- [Directions]
Retype exactly the lines below, beginning with the first and ending with the line where "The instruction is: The" appears.

*** Data

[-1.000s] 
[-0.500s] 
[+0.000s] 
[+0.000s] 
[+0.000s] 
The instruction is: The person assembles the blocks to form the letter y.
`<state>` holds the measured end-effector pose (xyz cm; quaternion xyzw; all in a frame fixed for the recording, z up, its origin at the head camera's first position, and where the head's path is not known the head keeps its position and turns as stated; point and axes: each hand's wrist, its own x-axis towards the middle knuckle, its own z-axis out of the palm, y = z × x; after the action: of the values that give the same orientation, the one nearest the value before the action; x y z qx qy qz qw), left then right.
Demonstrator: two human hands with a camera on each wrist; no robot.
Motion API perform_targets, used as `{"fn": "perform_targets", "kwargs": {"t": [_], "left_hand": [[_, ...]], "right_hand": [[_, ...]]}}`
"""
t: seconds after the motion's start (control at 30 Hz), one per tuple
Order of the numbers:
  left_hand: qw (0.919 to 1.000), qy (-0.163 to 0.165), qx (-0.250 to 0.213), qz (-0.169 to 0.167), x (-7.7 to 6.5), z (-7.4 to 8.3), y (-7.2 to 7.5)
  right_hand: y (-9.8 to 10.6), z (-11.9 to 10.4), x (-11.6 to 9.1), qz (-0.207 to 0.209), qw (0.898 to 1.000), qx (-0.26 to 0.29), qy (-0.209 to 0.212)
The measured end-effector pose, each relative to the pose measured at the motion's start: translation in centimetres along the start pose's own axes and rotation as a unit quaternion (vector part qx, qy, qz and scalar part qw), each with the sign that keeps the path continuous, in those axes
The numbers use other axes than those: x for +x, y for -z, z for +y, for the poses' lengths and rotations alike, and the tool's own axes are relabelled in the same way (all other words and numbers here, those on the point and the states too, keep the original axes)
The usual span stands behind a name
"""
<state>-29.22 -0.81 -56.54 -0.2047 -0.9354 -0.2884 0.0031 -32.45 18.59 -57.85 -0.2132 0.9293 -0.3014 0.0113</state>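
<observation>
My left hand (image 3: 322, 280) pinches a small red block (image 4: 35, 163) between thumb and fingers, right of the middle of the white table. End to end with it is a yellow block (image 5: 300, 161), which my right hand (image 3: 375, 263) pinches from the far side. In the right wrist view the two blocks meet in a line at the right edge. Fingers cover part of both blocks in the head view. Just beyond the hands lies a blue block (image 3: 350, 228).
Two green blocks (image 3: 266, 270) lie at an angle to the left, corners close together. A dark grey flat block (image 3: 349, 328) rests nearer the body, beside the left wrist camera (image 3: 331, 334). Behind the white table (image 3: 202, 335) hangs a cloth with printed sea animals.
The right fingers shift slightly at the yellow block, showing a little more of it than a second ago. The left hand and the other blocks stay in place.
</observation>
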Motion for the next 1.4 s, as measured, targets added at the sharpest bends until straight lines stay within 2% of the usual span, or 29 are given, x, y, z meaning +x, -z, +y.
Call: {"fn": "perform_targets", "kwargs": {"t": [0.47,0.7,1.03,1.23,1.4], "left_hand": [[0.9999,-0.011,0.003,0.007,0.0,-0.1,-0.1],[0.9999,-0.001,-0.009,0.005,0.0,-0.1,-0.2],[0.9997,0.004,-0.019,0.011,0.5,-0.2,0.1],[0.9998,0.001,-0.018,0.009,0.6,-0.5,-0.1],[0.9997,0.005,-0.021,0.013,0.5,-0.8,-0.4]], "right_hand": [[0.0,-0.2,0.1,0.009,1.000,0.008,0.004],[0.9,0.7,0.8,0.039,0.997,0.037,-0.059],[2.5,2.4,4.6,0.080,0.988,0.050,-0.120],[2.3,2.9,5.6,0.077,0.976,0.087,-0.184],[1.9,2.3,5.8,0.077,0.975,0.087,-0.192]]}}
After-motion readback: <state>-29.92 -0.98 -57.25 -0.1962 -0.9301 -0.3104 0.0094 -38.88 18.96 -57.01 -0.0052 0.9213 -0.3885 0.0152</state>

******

- [Reply]
[-1.000s] 
[-0.500s] 
[+0.000s] 
[+0.000s] 
[+0.000s] 
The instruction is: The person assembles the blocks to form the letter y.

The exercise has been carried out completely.